## Work instructions
The expected answer comprises all lines from the entries that contain the string "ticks".

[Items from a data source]
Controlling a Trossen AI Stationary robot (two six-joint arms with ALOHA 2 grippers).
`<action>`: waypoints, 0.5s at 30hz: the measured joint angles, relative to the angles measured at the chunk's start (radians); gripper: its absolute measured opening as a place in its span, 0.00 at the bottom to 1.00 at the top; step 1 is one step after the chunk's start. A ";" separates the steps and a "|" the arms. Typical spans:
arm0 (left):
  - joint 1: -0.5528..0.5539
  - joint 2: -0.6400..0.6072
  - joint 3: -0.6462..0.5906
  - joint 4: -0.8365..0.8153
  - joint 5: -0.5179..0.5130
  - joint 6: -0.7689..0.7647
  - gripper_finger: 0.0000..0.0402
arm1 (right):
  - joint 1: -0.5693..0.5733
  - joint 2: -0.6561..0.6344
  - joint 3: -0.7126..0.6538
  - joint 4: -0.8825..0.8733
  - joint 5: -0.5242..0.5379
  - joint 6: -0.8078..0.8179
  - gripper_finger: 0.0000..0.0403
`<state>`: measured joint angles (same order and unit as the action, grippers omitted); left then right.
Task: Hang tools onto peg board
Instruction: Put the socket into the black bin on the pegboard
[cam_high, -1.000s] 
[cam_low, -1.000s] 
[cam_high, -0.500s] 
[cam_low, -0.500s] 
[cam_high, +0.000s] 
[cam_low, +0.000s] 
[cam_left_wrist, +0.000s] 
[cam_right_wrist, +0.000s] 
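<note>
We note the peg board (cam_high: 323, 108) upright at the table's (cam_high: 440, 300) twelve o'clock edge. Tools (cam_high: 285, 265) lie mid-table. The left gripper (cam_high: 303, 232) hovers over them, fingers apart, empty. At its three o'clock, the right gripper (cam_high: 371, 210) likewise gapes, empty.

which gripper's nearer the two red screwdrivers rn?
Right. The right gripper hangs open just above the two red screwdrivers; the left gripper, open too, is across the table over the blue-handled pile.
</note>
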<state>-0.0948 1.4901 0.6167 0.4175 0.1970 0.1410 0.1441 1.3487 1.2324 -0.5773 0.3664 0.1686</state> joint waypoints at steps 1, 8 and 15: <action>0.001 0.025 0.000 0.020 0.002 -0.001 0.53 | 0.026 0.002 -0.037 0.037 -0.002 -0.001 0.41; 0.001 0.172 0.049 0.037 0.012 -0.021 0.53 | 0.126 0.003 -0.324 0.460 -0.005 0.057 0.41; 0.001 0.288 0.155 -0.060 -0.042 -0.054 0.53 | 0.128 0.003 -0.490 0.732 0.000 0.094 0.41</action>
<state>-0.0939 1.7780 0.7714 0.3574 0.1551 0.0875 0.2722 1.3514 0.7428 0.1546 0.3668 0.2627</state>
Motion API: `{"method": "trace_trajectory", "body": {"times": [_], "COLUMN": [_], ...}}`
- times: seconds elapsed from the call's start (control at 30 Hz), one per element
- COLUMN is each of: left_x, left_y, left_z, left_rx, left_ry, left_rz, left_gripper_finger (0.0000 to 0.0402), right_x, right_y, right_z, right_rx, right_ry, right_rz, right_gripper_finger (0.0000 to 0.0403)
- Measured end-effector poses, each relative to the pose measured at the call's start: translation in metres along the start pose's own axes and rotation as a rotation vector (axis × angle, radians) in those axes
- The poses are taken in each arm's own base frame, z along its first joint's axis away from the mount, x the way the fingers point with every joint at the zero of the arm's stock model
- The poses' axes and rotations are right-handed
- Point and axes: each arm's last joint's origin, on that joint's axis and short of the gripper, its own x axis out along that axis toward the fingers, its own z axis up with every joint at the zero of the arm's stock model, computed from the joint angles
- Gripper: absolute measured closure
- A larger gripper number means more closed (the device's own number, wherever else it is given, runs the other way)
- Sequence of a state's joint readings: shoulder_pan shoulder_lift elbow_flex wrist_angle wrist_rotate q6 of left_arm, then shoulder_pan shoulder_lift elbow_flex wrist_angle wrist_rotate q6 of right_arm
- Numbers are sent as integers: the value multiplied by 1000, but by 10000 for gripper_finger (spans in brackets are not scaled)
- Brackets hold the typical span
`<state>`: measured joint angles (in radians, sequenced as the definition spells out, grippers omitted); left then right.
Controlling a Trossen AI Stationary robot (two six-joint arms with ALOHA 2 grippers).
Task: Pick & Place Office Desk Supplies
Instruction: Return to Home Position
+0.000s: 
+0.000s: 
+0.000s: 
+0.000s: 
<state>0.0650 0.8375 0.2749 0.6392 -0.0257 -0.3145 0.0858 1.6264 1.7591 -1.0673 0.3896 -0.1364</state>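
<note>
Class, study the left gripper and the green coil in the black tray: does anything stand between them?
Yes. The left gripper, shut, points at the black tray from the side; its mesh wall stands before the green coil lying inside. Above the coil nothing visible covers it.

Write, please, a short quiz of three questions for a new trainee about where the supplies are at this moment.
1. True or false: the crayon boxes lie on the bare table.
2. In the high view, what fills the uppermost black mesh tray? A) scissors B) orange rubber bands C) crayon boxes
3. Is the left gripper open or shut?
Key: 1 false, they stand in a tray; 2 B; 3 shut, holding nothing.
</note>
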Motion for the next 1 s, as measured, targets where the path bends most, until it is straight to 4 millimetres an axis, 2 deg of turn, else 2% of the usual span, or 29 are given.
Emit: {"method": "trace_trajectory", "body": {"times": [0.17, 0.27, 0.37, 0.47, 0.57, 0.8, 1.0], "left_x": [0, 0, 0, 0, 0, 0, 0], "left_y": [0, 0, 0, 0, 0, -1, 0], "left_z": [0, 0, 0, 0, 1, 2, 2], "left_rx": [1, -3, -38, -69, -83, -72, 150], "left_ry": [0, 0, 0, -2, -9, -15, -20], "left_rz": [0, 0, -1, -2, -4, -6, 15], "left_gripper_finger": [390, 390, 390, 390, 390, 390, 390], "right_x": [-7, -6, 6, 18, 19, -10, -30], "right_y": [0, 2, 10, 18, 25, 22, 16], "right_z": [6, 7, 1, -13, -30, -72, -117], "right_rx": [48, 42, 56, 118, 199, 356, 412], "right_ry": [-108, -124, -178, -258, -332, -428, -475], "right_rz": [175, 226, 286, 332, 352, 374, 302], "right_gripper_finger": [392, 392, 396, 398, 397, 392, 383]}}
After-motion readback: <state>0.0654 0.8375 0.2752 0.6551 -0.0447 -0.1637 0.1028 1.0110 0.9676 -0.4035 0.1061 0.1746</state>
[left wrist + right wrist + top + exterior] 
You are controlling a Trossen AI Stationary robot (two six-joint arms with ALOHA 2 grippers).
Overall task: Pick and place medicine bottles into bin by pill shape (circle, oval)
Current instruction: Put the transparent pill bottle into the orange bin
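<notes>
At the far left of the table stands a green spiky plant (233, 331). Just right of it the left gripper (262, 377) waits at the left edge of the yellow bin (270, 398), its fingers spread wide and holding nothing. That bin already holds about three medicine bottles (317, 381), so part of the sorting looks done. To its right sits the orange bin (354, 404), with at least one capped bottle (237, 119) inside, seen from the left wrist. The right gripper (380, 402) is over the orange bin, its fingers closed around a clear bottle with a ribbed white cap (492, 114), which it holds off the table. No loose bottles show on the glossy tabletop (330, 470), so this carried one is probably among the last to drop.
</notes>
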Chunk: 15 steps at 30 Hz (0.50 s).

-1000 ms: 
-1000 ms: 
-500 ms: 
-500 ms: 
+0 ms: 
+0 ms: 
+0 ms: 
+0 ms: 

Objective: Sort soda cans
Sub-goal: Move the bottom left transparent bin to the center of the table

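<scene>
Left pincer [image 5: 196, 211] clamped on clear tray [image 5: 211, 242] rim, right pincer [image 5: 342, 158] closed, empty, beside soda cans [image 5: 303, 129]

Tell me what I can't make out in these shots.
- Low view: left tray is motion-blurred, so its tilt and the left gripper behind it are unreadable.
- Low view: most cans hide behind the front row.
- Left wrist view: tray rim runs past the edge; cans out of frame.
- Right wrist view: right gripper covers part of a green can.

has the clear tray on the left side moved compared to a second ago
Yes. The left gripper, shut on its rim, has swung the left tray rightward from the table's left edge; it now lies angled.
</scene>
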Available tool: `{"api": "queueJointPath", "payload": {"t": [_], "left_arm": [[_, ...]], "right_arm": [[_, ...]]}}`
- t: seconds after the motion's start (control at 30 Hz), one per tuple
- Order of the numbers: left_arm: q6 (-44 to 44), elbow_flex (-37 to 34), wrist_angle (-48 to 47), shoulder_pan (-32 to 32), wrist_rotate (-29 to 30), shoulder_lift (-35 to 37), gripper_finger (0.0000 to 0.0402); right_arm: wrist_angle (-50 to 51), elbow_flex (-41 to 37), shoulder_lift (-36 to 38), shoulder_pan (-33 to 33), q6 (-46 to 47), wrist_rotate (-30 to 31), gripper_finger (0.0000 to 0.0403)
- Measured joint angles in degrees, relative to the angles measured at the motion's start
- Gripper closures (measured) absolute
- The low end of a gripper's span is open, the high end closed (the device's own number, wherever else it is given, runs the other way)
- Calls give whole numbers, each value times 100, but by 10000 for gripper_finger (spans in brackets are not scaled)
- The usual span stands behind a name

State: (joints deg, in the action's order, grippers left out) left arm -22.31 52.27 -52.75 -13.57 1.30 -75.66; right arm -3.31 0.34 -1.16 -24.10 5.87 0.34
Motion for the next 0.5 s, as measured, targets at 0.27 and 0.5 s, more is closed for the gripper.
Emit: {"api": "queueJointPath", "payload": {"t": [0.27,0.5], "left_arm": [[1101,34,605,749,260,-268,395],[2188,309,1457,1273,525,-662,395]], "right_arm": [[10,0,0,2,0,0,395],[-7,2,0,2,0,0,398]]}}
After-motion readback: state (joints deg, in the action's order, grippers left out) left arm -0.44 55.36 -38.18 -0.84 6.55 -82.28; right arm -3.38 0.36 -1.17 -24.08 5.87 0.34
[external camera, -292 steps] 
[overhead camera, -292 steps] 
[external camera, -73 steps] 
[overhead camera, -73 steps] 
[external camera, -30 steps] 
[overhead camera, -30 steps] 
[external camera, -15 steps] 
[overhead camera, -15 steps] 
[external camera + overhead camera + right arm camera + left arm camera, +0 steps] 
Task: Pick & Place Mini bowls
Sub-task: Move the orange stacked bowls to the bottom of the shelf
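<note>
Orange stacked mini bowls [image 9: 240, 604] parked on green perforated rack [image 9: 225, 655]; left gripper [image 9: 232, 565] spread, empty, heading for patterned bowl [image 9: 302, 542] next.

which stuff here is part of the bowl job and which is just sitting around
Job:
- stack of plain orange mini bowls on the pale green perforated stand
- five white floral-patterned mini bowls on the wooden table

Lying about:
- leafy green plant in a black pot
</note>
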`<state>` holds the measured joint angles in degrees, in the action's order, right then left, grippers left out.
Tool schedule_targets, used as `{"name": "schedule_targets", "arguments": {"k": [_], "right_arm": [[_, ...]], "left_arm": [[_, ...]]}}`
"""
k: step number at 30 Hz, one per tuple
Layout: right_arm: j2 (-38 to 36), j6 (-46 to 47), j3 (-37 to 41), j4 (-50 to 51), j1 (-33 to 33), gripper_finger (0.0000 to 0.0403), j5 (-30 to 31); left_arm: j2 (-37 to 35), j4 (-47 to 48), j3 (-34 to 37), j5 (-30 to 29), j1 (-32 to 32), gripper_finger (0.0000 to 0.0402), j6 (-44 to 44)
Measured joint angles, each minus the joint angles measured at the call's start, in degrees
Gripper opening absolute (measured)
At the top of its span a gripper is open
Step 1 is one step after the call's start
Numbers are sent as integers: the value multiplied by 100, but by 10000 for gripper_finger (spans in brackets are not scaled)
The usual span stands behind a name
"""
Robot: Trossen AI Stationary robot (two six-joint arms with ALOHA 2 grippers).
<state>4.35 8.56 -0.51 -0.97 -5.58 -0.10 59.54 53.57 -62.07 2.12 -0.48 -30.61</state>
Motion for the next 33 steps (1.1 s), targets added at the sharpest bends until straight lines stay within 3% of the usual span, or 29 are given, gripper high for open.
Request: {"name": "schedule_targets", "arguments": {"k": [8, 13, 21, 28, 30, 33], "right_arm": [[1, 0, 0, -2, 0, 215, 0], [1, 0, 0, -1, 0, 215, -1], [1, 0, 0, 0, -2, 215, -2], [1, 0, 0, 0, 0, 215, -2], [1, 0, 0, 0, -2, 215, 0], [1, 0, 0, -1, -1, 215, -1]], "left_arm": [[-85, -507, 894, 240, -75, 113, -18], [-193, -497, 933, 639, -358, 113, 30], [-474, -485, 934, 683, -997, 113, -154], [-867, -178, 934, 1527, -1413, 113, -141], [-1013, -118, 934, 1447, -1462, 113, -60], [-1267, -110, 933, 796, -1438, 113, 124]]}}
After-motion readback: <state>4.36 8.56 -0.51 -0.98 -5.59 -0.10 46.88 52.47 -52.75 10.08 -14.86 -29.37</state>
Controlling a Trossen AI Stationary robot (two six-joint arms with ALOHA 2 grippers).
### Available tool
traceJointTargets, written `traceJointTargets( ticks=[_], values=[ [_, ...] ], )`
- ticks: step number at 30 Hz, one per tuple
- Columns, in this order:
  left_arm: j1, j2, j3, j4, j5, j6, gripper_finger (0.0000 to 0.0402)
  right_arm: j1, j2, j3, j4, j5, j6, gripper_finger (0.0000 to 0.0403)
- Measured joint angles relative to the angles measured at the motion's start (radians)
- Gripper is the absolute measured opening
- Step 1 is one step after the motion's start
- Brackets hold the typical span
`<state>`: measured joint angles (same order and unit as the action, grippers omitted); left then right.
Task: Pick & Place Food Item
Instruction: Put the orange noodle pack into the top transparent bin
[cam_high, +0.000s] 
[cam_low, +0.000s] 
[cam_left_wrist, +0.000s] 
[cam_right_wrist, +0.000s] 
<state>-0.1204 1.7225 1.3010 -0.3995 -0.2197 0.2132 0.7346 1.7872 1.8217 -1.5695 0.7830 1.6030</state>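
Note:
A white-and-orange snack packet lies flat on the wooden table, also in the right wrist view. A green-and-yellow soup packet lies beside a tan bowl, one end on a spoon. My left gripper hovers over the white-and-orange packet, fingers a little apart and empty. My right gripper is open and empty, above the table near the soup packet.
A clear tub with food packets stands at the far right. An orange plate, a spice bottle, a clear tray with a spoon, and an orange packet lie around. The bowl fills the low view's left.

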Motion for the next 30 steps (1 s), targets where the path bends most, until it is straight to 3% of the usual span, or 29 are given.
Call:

## Answer to this exercise
traceJointTargets, written `traceJointTargets( ticks=[_], values=[ [_, ...] ], )`
- ticks: step number at 30 Hz, one per tuple

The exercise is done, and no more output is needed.